Problem to work on
Should any entry look odd, write it out exactly anyway, along with all the rest.
Content starts
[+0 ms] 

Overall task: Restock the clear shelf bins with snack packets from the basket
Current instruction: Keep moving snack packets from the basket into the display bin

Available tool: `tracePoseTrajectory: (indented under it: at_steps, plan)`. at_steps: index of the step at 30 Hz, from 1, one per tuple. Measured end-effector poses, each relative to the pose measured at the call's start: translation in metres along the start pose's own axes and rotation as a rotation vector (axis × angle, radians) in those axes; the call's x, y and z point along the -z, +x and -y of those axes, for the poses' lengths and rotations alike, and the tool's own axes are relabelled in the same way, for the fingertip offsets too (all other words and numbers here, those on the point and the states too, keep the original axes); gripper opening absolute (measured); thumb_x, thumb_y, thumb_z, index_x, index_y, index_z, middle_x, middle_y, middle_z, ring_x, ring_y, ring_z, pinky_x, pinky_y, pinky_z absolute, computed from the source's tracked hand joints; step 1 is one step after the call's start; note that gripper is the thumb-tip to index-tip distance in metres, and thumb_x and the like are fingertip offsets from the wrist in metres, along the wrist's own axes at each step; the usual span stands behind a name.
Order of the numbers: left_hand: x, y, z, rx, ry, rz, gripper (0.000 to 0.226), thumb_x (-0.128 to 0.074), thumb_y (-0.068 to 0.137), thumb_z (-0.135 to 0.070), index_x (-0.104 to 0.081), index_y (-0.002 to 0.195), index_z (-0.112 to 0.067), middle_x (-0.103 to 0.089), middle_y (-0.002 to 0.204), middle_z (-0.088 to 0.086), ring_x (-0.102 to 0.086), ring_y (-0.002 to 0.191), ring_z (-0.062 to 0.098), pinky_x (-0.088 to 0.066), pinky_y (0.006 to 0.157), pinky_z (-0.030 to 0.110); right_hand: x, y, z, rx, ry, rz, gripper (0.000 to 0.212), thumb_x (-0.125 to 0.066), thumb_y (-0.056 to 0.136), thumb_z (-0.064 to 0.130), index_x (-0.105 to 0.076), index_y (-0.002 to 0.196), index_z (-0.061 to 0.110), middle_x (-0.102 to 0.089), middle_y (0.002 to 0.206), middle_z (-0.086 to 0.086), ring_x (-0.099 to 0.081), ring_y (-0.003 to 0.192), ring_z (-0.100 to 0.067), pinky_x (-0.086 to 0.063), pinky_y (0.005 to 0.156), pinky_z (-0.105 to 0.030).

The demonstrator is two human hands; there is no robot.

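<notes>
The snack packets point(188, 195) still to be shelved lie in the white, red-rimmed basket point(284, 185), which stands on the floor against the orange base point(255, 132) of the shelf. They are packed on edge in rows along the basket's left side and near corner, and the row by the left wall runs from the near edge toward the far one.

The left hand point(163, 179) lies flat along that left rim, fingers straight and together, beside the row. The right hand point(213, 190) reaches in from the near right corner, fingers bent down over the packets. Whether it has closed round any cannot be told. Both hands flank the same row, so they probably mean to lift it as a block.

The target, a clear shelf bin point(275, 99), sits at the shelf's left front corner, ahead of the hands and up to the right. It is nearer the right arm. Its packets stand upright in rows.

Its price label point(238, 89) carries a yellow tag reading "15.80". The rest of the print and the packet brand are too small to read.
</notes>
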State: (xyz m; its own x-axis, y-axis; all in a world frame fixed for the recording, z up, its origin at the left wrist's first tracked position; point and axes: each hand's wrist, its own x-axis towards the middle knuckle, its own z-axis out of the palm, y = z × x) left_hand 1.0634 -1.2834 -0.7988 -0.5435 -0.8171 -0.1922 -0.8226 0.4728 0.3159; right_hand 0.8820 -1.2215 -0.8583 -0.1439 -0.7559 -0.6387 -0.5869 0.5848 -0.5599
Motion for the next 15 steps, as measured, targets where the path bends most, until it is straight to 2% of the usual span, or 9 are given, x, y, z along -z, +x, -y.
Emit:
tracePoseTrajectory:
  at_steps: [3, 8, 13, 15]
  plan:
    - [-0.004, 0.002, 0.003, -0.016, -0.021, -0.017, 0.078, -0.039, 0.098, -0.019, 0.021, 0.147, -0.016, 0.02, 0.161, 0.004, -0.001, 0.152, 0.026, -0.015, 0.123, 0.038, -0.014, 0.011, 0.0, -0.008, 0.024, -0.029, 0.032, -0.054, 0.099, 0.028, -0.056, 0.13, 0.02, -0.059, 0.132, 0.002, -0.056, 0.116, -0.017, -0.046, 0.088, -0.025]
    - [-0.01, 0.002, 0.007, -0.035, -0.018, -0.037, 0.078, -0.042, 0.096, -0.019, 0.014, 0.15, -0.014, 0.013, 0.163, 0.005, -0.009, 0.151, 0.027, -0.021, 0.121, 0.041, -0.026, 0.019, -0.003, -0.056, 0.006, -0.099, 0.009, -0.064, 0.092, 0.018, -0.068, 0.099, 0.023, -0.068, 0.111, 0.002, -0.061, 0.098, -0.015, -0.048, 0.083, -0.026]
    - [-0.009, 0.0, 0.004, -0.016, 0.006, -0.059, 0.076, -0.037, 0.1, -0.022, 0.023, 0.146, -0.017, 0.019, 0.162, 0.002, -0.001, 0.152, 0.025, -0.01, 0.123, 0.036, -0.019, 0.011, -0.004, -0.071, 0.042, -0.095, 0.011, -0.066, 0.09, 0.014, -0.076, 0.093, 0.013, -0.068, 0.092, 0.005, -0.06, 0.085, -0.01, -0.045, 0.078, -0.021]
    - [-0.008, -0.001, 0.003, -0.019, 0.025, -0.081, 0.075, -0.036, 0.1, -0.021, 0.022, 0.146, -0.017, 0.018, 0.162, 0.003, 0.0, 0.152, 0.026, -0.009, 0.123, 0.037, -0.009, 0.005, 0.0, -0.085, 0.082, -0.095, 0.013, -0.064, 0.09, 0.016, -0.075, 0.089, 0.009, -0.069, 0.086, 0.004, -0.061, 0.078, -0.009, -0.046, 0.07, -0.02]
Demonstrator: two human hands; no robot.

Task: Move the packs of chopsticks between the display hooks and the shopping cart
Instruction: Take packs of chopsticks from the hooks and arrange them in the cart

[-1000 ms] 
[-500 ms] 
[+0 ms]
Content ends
Exercise output
[+0 ms] 

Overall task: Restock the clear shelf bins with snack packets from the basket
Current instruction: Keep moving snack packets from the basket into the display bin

Available tool: `tracePoseTrajectory: (indented under it: at_steps, plan)`. at_steps: index of the step at 30 Hz, from 1, one per tuple. Measured end-effector poses, each relative to the pose measured at the call's start: translation in metres along the start pose's own axes and rotation as a rotation vector (axis × angle, radians) in those axes; the call's x, y and z point along the -z, +x and -y of those axes, for the poses' lengths and rotations alike, and the tool's own axes are relabelled in the same way, for the fingertip offsets too (all other words and numbers here, those on the point and the states too, keep the original axes); gripper opening absolute (measured); thumb_x, thumb_y, thumb_z, index_x, index_y, index_z, middle_x, middle_y, middle_z, ring_x, ring_y, ring_z, pinky_x, pinky_y, pinky_z absolute, computed from the source's tracked hand joints; step 1 is one step after the call's start; note that gripper is the thumb-tip to index-tip distance in metres, and thumb_x and the like are fingertip offsets from the wrist in metres, along the wrist's own axes at each step; the usual span stands behind a name.
Order of the numbers: left_hand: x, y, z, rx, ry, rz, gripper (0.000 to 0.226), thumb_x (-0.128 to 0.074), thumb_y (-0.068 to 0.137), thumb_z (-0.135 to 0.070), index_x (-0.104 to 0.081), index_y (-0.002 to 0.195), index_z (-0.112 to 0.067), middle_x (-0.103 to 0.089), middle_y (-0.002 to 0.204), middle_z (-0.088 to 0.086), ring_x (-0.102 to 0.086), ring_y (-0.002 to 0.191), ring_z (-0.062 to 0.098), pinky_x (-0.088 to 0.066), pinky_y (0.006 to 0.157), pinky_z (-0.030 to 0.110); right_hand: x, y, z, rx, ry, rz, gripper (0.000 to 0.212), thumb_x (-0.125 to 0.066), thumb_y (-0.056 to 0.136), thumb_z (-0.064 to 0.130), index_x (-0.105 to 0.076), index_y (-0.002 to 0.196), index_z (-0.061 to 0.110), middle_x (-0.102 to 0.089), middle_y (0.002 to 0.206), middle_z (-0.086 to 0.086), ring_x (-0.099 to 0.081), ring_y (-0.003 to 0.192), ring_z (-0.100 to 0.067), pinky_x (-0.086 to 0.063), pinky_y (0.005 to 0.156), pinky_z (-0.105 to 0.030).

The demonstrator is two human hands; there is no robot.

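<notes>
The snack packets point(188, 195) still to be shelved lie in the white, red-rimmed basket point(284, 185), which stands on the floor against the orange base point(255, 132) of the shelf. They are packed on edge in rows along the basket's left side and near corner, and the row by the left wall runs from the near edge toward the far one.

The left hand point(163, 179) lies flat along that left rim, fingers straight and together, beside the row. The right hand point(213, 190) reaches in from the near right corner, fingers bent down over the packets. Whether it has closed round any cannot be told. Both hands flank the same row, so they probably mean to lift it as a block.

The target, a clear shelf bin point(275, 99), sits at the shelf's left front corner, ahead of the hands and up to the right. It is nearer the right arm. Its packets stand upright in rows.

Its price label point(238, 89) carries a yellow tag reading "15.80". The rest of the print and the packet brand are too small to read.
</notes>
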State: (xyz m; its own x-axis, y-axis; all in a world frame fixed for the recording, z up, its origin at the left wrist's first tracked position; point and axes: each hand's wrist, its own x-axis towards the middle knuckle, its own z-axis out of the palm, y = z × x) left_hand 1.0634 -1.2834 -0.7988 -0.5435 -0.8171 -0.1922 -0.8226 0.4728 0.3159; right_hand 0.8820 -1.2215 -0.8583 -0.1439 -0.7559 -0.6387 -0.5869 0.5848 -0.5599
Motion for the next 15 steps, as measured, targets where the path bends most, until it is straight to 2% of the usual span, or 9 are given, x, y, z along -z, +x, -y.
Emit:
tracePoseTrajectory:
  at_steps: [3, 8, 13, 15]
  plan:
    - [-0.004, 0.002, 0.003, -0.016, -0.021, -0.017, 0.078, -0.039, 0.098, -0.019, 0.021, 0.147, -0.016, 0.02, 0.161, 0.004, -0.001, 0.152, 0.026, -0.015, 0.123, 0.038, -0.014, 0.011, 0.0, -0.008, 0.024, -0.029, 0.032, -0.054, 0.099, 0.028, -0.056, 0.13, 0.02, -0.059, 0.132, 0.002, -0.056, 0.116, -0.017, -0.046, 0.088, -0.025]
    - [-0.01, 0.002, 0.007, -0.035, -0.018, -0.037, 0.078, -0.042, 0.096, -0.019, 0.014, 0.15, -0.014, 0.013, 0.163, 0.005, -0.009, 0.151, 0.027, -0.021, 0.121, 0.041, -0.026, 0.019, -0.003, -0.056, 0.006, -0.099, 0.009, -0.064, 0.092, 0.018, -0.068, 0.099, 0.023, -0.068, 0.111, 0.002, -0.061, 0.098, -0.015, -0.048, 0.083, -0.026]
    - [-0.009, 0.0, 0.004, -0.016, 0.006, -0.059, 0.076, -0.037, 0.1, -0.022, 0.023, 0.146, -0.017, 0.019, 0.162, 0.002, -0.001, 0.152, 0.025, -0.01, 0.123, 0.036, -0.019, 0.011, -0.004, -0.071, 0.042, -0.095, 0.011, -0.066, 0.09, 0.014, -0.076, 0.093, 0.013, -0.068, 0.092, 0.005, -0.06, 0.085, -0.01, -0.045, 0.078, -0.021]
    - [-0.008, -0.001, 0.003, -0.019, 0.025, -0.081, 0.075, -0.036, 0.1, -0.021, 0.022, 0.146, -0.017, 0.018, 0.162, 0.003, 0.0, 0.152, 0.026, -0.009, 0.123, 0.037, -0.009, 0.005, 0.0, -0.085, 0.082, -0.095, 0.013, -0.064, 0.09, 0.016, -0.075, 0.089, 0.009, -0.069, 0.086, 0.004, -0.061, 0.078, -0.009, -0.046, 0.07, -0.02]
Demonstrator: two human hands; no robot.

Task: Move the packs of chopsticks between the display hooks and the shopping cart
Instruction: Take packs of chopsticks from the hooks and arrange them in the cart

[-1000 ms] 
[-500 ms] 
[+0 ms]

Work on this exercise is done.